The new zoo, the $340 million Manezh mall, the redone Ring Road
superhighway, the overhaul of 100,000-seat Luzhniki Stadium - no
other mega-project touches the mayor's heart like the cathedral.
But it's not just Luzhkov who draws inspiration from the new
church. Pensioner Arkady Andrushenko, who stops by almost every day
to watch, is among many who see it as graphic proof of Moscow's
renaissance.
"Life is not all right here yet - there's too much poverty,"
says Andrushenko, who was born in 1937, the year Stalin razed the
original church. "But at least we're starting to rebuild what we
lost in the past."
Shootouts, hookers and gangsters waving wads of hundred-dollar
bills - it's a colorful stereotype of modern-day Moscow, and
sometimes it's true.
Prostitutes prowl outside the parliament building and inside
posh clubs at night, and crooks strut their gangland ties,
displaying diamond pinkie rings and shaven heads as if they wore
high-school letter sweaters.
Yet, the chances of running into a "razborka" (criminal
showdown) are small. Moscow nights are safer than those in many
Western cities, and crime isn't a daily reality for the millions of
Muscovites who don't run a business being dunned for protection
money.
Venture inside the city's pricier nightclubs or casinos after
midnight, though, and you'll find a heavy hint of the criminal
element. Here, where thick-necked men check their guns at the door,
masculinity seems to be measured by the size of a thug's purse.

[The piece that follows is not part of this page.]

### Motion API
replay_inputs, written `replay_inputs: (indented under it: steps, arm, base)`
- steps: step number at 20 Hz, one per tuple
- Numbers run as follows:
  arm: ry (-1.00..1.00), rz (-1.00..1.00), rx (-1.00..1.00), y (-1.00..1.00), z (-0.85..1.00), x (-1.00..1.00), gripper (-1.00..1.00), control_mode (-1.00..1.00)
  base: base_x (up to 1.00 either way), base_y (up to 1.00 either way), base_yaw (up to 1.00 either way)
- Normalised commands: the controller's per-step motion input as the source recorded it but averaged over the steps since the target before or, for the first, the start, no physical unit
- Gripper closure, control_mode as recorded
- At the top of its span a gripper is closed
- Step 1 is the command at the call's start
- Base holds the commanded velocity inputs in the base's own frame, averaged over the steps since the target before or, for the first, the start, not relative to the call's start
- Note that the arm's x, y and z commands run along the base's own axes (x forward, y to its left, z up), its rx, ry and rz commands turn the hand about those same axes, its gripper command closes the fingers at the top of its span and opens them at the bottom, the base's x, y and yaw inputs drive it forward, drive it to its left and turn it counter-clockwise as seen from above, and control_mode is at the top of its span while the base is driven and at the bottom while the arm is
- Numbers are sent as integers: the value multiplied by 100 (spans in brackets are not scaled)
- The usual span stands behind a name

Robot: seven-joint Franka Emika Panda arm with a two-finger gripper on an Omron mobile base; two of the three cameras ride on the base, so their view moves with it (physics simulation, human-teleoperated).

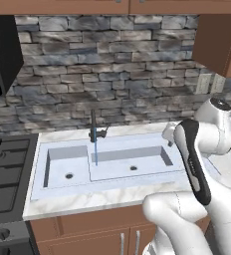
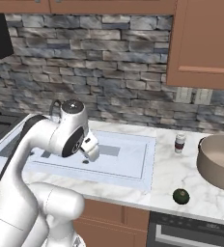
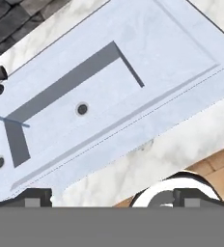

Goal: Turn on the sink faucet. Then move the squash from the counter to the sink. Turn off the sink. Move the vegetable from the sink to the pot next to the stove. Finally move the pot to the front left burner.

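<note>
The gripper (image 3: 106, 198) hung with its jaws wide apart and empty above the near edge of the sink (image 1: 137, 144), looking down on the large bowl. Off to its left the sink faucet (image 1: 94, 130) stood upright with a thin blue stream of water (image 1: 96, 152) running from its spout into the basin. Well off to its right, the squash (image 2: 181, 196) sat on the bench (image 2: 172, 169) near the front edge, with the pot (image 2: 219, 162) beyond it and a small jar (image 2: 180, 143) nearer the wall.
</note>
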Motion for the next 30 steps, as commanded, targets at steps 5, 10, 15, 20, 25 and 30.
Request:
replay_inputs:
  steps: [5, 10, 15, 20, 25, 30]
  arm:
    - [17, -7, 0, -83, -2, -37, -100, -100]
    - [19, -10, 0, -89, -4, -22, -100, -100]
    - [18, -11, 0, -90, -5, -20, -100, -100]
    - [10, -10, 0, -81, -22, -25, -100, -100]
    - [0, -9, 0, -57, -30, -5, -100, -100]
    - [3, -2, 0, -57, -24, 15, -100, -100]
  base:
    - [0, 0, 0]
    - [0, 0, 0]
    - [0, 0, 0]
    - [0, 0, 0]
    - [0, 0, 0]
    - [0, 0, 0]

At the garish Titanik club, housed in the Young Pioneers
Stadium, men in black dance to pulsing techno music all night with
gum-chomping girlfriends in spandex pants.
At Utopia on once-staid Pushkin Square, the well-heeled pay $33
to get in and an extra fee for access to a plush room upstairs,
where dancers do performances that could curl the hair on the
statue of venerated poet Alexander Pushkin outside.
Next door, silver-haired men play roulette alongside young thugs
in the carpeted elegance of one of Moscow's 40-odd casinos till
dawn.
By sunrise, thousands of vendors and shoppers are on their way
to the vast daily flea market outside Luzhniki Stadium, so
profitable it provides $1 million a day in fees to city coffers.
The market is a graphic illustration of what's succeeding in
Moscow, and what ails it.
In a city of non-producers, a city where doctors moonlight as
office cleaners, at the market, physicists and professors have
joined the hordes of traders, hawking jackets and handbags they
procure in Turkey or Dubai.
Getting the hang of the new world, many are flourishing - with
mixed feelings about their success.
Solya Tursagulova, 29, got a degree in linguistics from Moscow
State University but abandoned any notion of teaching because of
the paltry salaries. Now she makes up to $2,000 running her own
trading business. But like many others, she'd like to return to her
chosen profession someday when Russia's economic crisis eases.
"It's not good; it's not normal," she says, sitting in a tent
selling lingerie and skirts. "But if we live in this country we
have no choice. We've learned to get by."